[What you will do]: Only an exact repetition of the entries counts as an answer.

[Input data]:
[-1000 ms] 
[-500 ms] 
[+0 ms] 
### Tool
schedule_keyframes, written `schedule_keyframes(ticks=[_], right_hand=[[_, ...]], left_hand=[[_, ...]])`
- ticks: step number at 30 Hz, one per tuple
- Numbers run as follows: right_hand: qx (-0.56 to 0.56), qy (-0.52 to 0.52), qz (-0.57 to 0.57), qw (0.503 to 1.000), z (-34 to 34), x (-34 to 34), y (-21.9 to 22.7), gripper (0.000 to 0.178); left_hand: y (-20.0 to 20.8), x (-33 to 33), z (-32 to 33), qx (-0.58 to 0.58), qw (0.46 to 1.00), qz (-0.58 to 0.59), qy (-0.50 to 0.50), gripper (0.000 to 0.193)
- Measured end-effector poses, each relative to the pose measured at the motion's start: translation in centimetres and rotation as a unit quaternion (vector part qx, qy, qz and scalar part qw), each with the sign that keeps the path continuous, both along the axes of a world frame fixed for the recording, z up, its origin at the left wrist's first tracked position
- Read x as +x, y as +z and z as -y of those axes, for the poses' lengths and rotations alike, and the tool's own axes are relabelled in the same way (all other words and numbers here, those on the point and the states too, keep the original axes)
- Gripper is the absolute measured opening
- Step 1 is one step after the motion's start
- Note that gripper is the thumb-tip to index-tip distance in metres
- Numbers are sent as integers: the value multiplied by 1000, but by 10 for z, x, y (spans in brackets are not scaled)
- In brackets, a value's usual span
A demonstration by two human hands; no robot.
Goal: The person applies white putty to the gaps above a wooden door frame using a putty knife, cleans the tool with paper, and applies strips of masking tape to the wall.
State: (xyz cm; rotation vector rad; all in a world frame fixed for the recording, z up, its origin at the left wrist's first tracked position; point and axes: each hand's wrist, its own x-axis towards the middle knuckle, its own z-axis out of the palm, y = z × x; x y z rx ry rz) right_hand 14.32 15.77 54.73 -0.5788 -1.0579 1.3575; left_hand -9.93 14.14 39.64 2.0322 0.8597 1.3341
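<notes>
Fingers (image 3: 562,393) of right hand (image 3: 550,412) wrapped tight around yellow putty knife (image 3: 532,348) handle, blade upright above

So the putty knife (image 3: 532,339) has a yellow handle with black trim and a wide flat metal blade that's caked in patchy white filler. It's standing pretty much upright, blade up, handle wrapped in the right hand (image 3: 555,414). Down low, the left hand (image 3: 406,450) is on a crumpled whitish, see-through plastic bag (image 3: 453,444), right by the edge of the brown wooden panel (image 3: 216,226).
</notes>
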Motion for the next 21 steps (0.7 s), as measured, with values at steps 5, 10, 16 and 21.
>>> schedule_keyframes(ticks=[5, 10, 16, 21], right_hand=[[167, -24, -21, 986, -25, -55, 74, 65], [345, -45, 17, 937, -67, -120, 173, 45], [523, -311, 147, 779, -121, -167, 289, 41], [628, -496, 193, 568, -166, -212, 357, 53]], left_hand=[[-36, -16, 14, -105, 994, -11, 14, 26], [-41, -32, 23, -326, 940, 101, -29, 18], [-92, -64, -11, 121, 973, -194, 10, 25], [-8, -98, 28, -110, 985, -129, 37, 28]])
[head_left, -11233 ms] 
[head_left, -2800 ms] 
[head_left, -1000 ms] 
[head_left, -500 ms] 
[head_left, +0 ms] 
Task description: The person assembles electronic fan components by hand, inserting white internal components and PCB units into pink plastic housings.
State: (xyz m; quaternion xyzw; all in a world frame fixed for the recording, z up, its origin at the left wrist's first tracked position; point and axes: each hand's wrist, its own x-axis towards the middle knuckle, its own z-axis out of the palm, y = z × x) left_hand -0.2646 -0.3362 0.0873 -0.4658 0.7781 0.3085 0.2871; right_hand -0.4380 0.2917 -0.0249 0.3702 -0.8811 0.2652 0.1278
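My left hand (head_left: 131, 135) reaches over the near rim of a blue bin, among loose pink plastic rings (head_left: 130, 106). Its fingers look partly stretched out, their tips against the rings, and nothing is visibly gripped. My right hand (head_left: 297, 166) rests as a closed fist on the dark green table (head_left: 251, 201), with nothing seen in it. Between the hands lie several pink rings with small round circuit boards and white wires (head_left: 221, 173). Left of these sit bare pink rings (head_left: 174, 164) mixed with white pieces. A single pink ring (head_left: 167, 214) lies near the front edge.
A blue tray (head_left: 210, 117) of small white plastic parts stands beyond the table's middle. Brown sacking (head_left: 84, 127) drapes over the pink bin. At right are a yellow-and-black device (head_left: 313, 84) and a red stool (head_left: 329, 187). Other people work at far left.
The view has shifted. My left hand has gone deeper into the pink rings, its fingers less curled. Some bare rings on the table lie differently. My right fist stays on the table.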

[Response to the exercise]:
[-1000 ms] 
[-500 ms] 
[+0 ms] 
### Tool
schedule_keyframes, written `schedule_keyframes(ticks=[_], right_hand=[[_, ...]], left_hand=[[_, ...]])`
- ticks: step number at 30 Hz, one per tuple
- Numbers run as follows: right_hand: qx (-0.56 to 0.56), qy (-0.52 to 0.52), qz (-0.57 to 0.57), qw (0.503 to 1.000), z (-34 to 34), x (-34 to 34), y (-21.9 to 22.7), gripper (0.000 to 0.178); left_hand: y (-20.0 to 20.8), x (-33 to 33), z (-32 to 33), qx (-0.58 to 0.58), qw (0.46 to 1.00), qz (-0.58 to 0.59), qy (-0.50 to 0.50), gripper (0.000 to 0.193)
- Measured end-effector poses, each relative to the pose measured at the motion's start: translation in centimetres and rotation as a unit quaternion (vector part qx, qy, qz and scalar part qw), each with the sign that keeps the path continuous, both along the axes of a world frame fixed for the recording, z up, its origin at the left wrist's first tracked position
- Read x as +x, y as +z and z as -y of those axes, for the poses' lengths and rotations alike, and the tool's own axes are relabelled in the same way (all other words and numbers here, those on the point and the states too, keep the original axes)
- Gripper is the absolute measured opening
- Step 1 is one step after the motion's start
- Note that gripper is the thumb-tip to index-tip distance in metres
- Numbers are sent as integers: the value multiplied by 1000, but by 10 for z, x, y (spans in brackets are not scaled)
- In brackets, a value's usual span
A demonstration by two human hands; no robot.
Goal: The person applies white putty to the gaps above a wooden door frame using a putty knife, cleans the tool with paper, and applies strips of masking tape to the wall.
State: (xyz cm; rotation vector rad; all in a world frame fixed for the recording, z up, its origin at the left wrist's first tracked position; point and axes: each hand's wrist, its own x-axis towards the middle knuckle, its own z-axis out of the palm, y = z × x; x y z rx ry rz) right_hand 14.32 15.77 54.73 -0.5788 -1.0579 1.3575; left_hand -9.93 14.14 39.64 2.0322 0.8597 1.3341
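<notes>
Fingers (image 3: 562,393) of right hand (image 3: 550,412) wrapped tight around yellow putty knife (image 3: 532,348) handle, blade upright above

So the putty knife (image 3: 532,339) has a yellow handle with black trim and a wide flat metal blade that's caked in patchy white filler. It's standing pretty much upright, blade up, handle wrapped in the right hand (image 3: 555,414). Down low, the left hand (image 3: 406,450) is on a crumpled whitish, see-through plastic bag (image 3: 453,444), right by the edge of the brown wooden panel (image 3: 216,226).
</notes>
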Motion for the next 21 steps (0.7 s), as measured, with values at steps 5, 10, 16 and 21.
>>> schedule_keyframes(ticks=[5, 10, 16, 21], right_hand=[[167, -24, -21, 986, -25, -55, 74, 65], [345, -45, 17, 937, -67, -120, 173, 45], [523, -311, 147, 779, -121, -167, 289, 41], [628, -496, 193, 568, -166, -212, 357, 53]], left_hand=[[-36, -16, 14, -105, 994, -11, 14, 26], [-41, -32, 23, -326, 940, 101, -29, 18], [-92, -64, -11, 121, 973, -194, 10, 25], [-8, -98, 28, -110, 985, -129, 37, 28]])
[head_left, -11233 ms] 
[head_left, -2800 ms] 
[head_left, -1000 ms] 
[head_left, -500 ms] 
[head_left, +0 ms] 
Task description: The person assembles electronic fan components by hand, inserting white internal components and PCB units into pink plastic housings.
State: (xyz m; quaternion xyzw; all in a world frame fixed for the recording, z up, its origin at the left wrist's first tracked position; point and axes: each hand's wrist, its own x-axis towards the middle knuckle, its own z-axis out of the palm, y = z × x) left_hand -0.2646 -0.3362 0.0873 -0.4658 0.7781 0.3085 0.2871; right_hand -0.4380 0.2917 -0.0249 0.3702 -0.8811 0.2652 0.1278
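My left hand (head_left: 131, 135) reaches over the near rim of a blue bin, among loose pink plastic rings (head_left: 130, 106). Its fingers look partly stretched out, their tips against the rings, and nothing is visibly gripped. My right hand (head_left: 297, 166) rests as a closed fist on the dark green table (head_left: 251, 201), with nothing seen in it. Between the hands lie several pink rings with small round circuit boards and white wires (head_left: 221, 173). Left of these sit bare pink rings (head_left: 174, 164) mixed with white pieces. A single pink ring (head_left: 167, 214) lies near the front edge.
A blue tray (head_left: 210, 117) of small white plastic parts stands beyond the table's middle. Brown sacking (head_left: 84, 127) drapes over the pink bin. At right are a yellow-and-black device (head_left: 313, 84) and a red stool (head_left: 329, 187). Other people work at far left.
The view has shifted. My left hand has gone deeper into the pink rings, its fingers less curled. Some bare rings on the table lie differently. My right fist stays on the table.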

The exercise is done now.